Mustertext für ein Versetzungsschreiben

Damit Ihnen die Versetzung Ihres Mitarbeiters gelingt, finden Sie zuletzt noch ein kurzes Muster für ein Versetzungsschreiben:

“Sehr geehrter Herr Müller,

auf Grundlage Ihres mit uns geschlossenen Arbeitsvertrags vom 01.01.2020 besteht die Möglichkeit, Ihnen eine anderweitige und vergleichbare Tätigkeit zuzuweisen. 

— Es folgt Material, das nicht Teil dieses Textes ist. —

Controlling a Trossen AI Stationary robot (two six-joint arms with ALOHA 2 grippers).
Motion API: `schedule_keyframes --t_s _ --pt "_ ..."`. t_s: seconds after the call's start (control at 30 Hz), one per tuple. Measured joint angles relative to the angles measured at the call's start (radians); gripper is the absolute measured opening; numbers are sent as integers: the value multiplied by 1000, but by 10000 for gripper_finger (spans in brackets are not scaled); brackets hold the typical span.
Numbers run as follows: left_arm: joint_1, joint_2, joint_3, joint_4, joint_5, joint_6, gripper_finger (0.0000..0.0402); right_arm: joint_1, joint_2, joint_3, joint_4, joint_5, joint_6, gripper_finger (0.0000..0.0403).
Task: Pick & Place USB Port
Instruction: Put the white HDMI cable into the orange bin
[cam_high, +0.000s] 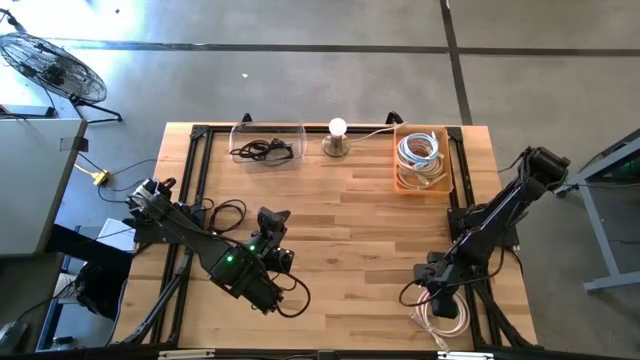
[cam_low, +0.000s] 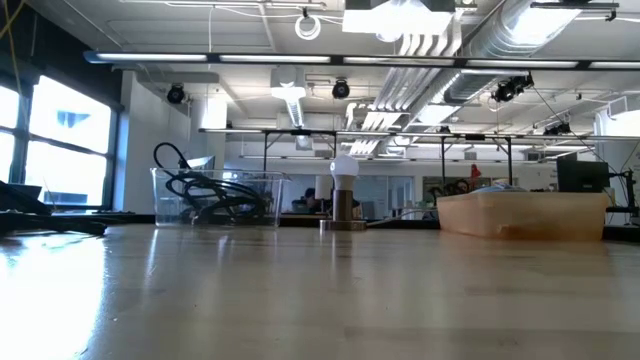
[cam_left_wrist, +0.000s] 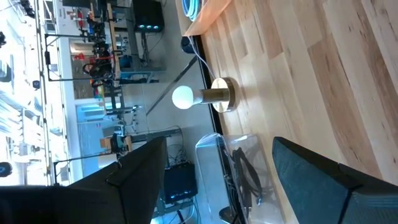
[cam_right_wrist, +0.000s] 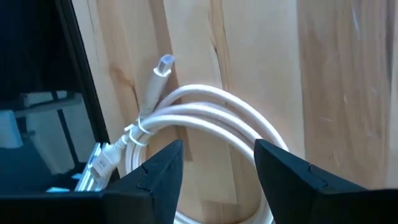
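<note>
A coiled white USB cable (cam_right_wrist: 205, 118) lies flat at the worktop's (cam_high: 340, 215) near right corner, directly below the right pincer (cam_right_wrist: 214, 177), whose parted jaws straddle the coil, gripping nothing

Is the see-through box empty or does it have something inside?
Not empty. The clear box at the table's far edge holds a tangle of black cable.

Pale planked wood worktop (cam_high: 340, 220), smooth with a soft sheen; glossy white plastic cable (cam_right_wrist: 211, 115); clear plastic box (cam_high: 267, 144); brassy metal lamp base (cam_left_wrist: 222, 95).
</note>
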Motion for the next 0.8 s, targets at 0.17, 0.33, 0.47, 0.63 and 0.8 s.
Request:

Von diesem Recht machen wir hiermit Gebrauch und versetzen Sie, wie persönlich besprochen, zum 01.05.2023 in die Abteilung Einkauf. Hier werden Sie als Sachbearbeiter die folgende Aufgabe übernehmen: (Aufgaben)

Dabei sind Sie (Vorgesetzter) unterstellt. 

Ihre arbeitsvertraglich zugesicherte Vergütung ändert sich durch die Versetzung nicht. 

Mit freundlichen Grüßen

Frau Meier.”

Was sind die Alternativen zur Versetzung?

Sollte eine Versetzung aufgrund einer Überschreitung der Weisungsbefugnis vom Arbeitgeber nicht möglich sein, stellt die Änderungskündigung eine Alternative dar. Hierbei wird der Arbeitnehmer formal und auf Grundlage des Kündigungsschutzgesetzes (KSchG) gekündigt. 

Ist die Kündigung rechtlich vertretbar, erhält er mit der arbeitgeberseitigen Kündigung das Angebot, die neue Position mit den veränderten Rahmenbedingungen – zum Beispiel mit weniger Gehalt oder einem geringwertigen Arbeitsplatz – ohne Wartezeit anzutreten. Entscheidet sich der Arbeitnehmer gegen dieses neue Angebot, ist er jedoch gekündigt. 

Die Änderungskündigung als Alternative zur Versetzung eignet sich demnach nur, wenn der Arbeitgeber den Arbeitnehmer nicht zwingend im Unternehmen halten möchte.